The reply should consist of the full listing, repeated word for word.
::::::
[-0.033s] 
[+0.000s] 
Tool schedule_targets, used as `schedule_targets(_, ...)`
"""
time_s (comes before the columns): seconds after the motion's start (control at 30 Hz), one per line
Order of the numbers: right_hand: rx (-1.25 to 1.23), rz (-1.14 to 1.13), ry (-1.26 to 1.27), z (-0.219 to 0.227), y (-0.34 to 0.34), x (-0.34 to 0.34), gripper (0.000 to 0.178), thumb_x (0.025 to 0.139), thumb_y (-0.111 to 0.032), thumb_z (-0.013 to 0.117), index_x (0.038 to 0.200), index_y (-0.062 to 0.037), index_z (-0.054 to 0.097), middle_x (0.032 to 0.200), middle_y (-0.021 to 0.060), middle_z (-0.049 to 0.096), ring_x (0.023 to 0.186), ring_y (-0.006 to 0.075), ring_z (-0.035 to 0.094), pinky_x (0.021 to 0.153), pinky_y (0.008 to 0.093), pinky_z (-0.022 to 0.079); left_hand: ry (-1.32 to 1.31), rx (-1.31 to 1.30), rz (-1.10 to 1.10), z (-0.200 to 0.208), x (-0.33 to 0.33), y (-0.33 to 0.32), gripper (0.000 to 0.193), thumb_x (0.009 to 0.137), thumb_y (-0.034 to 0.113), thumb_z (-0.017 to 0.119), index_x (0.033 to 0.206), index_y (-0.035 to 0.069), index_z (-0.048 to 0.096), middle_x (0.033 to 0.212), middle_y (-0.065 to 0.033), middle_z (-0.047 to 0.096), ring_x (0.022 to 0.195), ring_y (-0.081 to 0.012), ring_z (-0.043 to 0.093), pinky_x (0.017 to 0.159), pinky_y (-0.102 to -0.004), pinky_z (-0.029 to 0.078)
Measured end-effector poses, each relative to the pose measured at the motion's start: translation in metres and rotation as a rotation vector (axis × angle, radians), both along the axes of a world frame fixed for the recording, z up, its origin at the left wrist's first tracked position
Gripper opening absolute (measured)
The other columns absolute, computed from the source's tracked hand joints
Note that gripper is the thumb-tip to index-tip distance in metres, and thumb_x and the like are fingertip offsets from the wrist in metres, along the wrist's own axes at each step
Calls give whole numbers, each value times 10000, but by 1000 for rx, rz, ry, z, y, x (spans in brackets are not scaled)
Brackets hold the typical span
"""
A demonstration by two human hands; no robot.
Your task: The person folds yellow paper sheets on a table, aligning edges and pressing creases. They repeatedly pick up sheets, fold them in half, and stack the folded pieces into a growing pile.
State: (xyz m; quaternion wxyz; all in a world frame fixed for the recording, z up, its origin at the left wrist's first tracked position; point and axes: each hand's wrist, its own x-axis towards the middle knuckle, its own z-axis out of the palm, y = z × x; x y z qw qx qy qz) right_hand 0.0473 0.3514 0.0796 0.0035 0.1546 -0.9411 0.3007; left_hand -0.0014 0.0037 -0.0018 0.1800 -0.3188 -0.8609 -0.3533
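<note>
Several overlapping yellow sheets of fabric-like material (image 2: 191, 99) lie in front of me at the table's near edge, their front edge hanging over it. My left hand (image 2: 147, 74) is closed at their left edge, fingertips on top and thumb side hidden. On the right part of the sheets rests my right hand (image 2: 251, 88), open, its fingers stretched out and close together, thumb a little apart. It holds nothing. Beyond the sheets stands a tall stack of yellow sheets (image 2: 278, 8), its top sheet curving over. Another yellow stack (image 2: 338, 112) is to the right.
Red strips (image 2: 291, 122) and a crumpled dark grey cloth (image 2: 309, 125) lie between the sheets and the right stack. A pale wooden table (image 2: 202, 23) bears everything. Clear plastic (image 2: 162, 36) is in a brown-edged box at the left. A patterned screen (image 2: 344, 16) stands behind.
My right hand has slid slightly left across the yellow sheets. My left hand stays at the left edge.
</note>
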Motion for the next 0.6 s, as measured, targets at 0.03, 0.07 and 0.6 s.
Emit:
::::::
## RESULT FOR THIS EXERCISE
[-0.033s] 
[+0.000s] 
Tool schedule_targets, used as `schedule_targets(_, ...)`
"""
time_s (comes before the columns): seconds after the motion's start (control at 30 Hz), one per line
Order of the numbers: right_hand: rx (-1.25 to 1.23), rz (-1.14 to 1.13), ry (-1.26 to 1.27), z (-0.219 to 0.227), y (-0.34 to 0.34), x (-0.34 to 0.34), gripper (0.000 to 0.178), thumb_x (0.025 to 0.139), thumb_y (-0.111 to 0.032), thumb_z (-0.013 to 0.117), index_x (0.038 to 0.200), index_y (-0.062 to 0.037), index_z (-0.054 to 0.097), middle_x (0.032 to 0.200), middle_y (-0.021 to 0.060), middle_z (-0.049 to 0.096), ring_x (0.023 to 0.186), ring_y (-0.006 to 0.075), ring_z (-0.035 to 0.094), pinky_x (0.021 to 0.153), pinky_y (0.008 to 0.093), pinky_z (-0.022 to 0.079); left_hand: ry (-1.32 to 1.31), rx (-1.31 to 1.30), rz (-1.10 to 1.10), z (-0.200 to 0.208), x (-0.33 to 0.33), y (-0.33 to 0.32), gripper (0.000 to 0.193), thumb_x (0.009 to 0.137), thumb_y (-0.034 to 0.113), thumb_z (-0.017 to 0.119), index_x (0.033 to 0.206), index_y (-0.035 to 0.069), index_z (-0.048 to 0.096), middle_x (0.033 to 0.212), middle_y (-0.065 to 0.033), middle_z (-0.047 to 0.096), ring_x (0.022 to 0.195), ring_y (-0.081 to 0.012), ring_z (-0.043 to 0.093), pinky_x (0.017 to 0.159), pinky_y (-0.102 to -0.004), pinky_z (-0.029 to 0.078)
Measured end-effector poses, each relative to the pose measured at the motion's start: translation in metres and rotation as a rotation vector (axis × angle, radians), both along the axes of a world frame fixed for the recording, z up, its origin at the left wrist's first tracked position
Gripper opening absolute (measured)
The other columns absolute, computed from the source's tracked hand joints
Note that gripper is the thumb-tip to index-tip distance in metres, and thumb_x and the like are fingertip offsets from the wrist in metres, along the wrist's own axes at each step
Calls give whole numbers, each value times 10000, but by 1000 for rx, rz, ry, z, y, x (spans in brackets are not scaled)
Brackets hold the typical span
"""
A demonstration by two human hands; no robot.
Your task: The person folds yellow paper sheets on a table, aligning edges and pressing creases. They repeatedly pick up sheets, fold them in half, and stack the folded pieces into a growing pile.
State: (xyz m; quaternion wxyz; all in a world frame fixed for the recording, z up, its origin at the left wrist's first tracked position; point and axes: each hand's wrist, its own x-axis towards the middle knuckle, its own z-axis out of the palm, y = z × x; x y z qw qx qy qz) right_hand 0.0473 0.3514 0.0796 0.0035 0.1546 -0.9411 0.3007; left_hand -0.0014 0.0037 -0.0018 0.1800 -0.3188 -0.8609 -0.3533
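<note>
Several overlapping yellow sheets of fabric-like material (image 2: 191, 99) lie in front of me at the table's near edge, their front edge hanging over it. My left hand (image 2: 147, 74) is closed at their left edge, fingertips on top and thumb side hidden. On the right part of the sheets rests my right hand (image 2: 251, 88), open, its fingers stretched out and close together, thumb a little apart. It holds nothing. Beyond the sheets stands a tall stack of yellow sheets (image 2: 278, 8), its top sheet curving over. Another yellow stack (image 2: 338, 112) is to the right.
Red strips (image 2: 291, 122) and a crumpled dark grey cloth (image 2: 309, 125) lie between the sheets and the right stack. A pale wooden table (image 2: 202, 23) bears everything. Clear plastic (image 2: 162, 36) is in a brown-edged box at the left. A patterned screen (image 2: 344, 16) stands behind.
My right hand has slid slightly left across the yellow sheets. My left hand stays at the left edge.
</note>
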Motion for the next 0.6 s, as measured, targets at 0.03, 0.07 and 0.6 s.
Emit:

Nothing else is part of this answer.